I właśnie artykuły, czy fragmenty książek różnych autorów zaliczanych do nurtu "RB" bardzo mi pomogły.
W zasadzie nie mieliśmy w ogóle czegoś takiego jak "bunt dwulatka" czy "bunt trzylatka", moje dziecko zrobiło mi "scenę histerii" tylko RAZ w życiu.
Oczywiście nie mogę być pewna, że to wyłącznie dzięki "RB", czy też po prostu jestem taką szczęściarą z tak bezproblemowym egzemplarzem, ale w moim odczuciu bardzo mi to pomogło - w poukładaniu sobie pewnych rzeczy w głowie i w utwierdzeniu się w przekonaniu, że to co wydawało mi się instynktownie słuszne, jest rzeczywiście słuszne.
Mogłabym zasypać artykułami na ten temat, ale może podam tylko dwa przykłady tego, że RB oznacza stawianie granic i szanowanie potrzeb całej rodziny, absolutnie nie tylko dziecka.
http://dziecisawazne.pl/dzieci-potrzebuja-przewodnictwa-doroslych/
http://dziecisawazne.pl/mowie-nie-gdy-mysle-i-czuje-nie-czyli-sztuka-odmawiania-dzieciom/
Wspomnianą książkę o sztuce odmawiania dzieciom, czyli "Nie z miłości" Jaspera Juula mam w pdf-ie, kto chce niech podaje adres mailowy, prześlę.
(Wraz z kilkoma innymi książkam jego i innych autorów. Rusałka, podaj maila )
Justa87 lubi tę wiadomość
-
Viriki, jeszcze dopiszę co myślę o karmieniu piersią kilkulatka i spaniu z kilkulatkiem.
Jeśli chodzi o kp, to ogólnoświatowe i polskie zalecenia są takie, żeby karmić wyłącznie piersią na żądanie przez 6 miesięcy i dalej po rozszerzeniu diety najlepiej do drugiego roku życia.

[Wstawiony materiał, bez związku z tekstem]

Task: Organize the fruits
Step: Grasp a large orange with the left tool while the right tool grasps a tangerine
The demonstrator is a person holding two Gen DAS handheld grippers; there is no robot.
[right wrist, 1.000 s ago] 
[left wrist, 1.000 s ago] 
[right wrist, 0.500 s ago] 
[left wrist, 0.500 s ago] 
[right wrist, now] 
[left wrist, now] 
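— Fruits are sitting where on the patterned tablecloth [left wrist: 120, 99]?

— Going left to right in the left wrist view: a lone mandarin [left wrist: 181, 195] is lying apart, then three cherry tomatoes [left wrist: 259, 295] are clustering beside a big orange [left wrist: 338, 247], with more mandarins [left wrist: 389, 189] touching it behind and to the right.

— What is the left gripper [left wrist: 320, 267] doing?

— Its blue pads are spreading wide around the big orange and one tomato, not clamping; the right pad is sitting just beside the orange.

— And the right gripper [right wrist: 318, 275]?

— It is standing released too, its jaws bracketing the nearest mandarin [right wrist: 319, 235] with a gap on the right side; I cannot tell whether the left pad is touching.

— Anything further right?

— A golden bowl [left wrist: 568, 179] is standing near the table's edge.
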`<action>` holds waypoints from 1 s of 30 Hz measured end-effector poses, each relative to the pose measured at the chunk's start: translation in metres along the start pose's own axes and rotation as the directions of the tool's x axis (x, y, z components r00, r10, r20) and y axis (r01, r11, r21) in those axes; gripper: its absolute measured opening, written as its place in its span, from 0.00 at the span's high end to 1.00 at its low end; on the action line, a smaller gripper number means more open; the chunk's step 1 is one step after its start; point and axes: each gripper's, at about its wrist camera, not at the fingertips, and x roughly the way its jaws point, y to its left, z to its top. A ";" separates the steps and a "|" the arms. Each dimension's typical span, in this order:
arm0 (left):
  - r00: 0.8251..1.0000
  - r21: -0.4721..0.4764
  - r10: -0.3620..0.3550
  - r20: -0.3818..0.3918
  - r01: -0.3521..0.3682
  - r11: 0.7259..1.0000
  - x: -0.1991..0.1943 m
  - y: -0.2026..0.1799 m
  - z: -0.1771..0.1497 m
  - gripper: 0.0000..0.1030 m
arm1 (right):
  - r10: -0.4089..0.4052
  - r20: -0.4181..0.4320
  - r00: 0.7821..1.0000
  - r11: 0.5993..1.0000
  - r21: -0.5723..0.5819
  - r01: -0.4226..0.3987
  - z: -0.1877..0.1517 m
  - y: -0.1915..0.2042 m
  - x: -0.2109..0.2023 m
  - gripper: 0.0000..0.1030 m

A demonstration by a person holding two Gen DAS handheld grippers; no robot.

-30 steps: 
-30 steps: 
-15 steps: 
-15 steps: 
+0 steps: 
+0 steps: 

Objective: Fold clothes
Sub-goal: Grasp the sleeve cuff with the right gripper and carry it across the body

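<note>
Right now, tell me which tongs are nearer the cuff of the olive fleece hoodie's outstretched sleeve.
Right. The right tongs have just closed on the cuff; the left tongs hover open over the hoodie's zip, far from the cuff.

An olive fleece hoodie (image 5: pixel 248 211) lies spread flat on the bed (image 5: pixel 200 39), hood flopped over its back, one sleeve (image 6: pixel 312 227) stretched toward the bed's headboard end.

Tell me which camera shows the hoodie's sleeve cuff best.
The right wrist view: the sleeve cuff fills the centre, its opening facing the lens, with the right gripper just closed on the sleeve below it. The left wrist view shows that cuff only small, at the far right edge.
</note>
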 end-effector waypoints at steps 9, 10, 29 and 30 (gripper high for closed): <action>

Sama karmiłam przez 1,5 roku, mimo cholernie ciężkich początków. Dłużej nie chciałam. Drugie dziecko chcę karmić co najmniej rok, może dam radę dłużej, do 1,5 - 2 lat, ale dłużej raczej nie sądzę.
Jeśli ktoś chce karmić dłużej, to czemu nie, jego sprawa.
Jednak jeśli się z tym afiszuje i jeszcze (o zgrozo) narzuca innym, że powinni tak robić - to mi się też to nie podoba.
"RB" nikomu nic nie narzuca. Jedynie zaleca karmienie do drugiego roku życia i oferuje wsparcie kobietom, które chcą karmić dłużej.
Osobiście nigdy nie spotkałam się z kobietą, która by karmiła dłużej niż 2-3 lata i jeszcze się z tym narzucała innym.
A Ty? Spotkałaś się?
Jeśli chodzi o spanie z kilkulatkiem, to powiem Ci, że ja sporadycznie śpię z moim ponad 4-ro latkiem.
Bo lubię! Jest to moja chęć/potrzeba, nie jego. On od małego bez najmniejszego problemu śpi tam gdzie się go położy.
Zwłaszcza jak mąż jest w delegacji, czuję się samotna w naszym gigantycznym łóżku, nie lubię spać sama, miło jest się mieć do kogo przytulić.
Widzisz w tym coś złego, czy niestosownego?
Oczywiście w życiu nie przyszłoby mi do głowy mówić komuś gdzie i jak i z kim ma spać. Co mnie to obchodzi?!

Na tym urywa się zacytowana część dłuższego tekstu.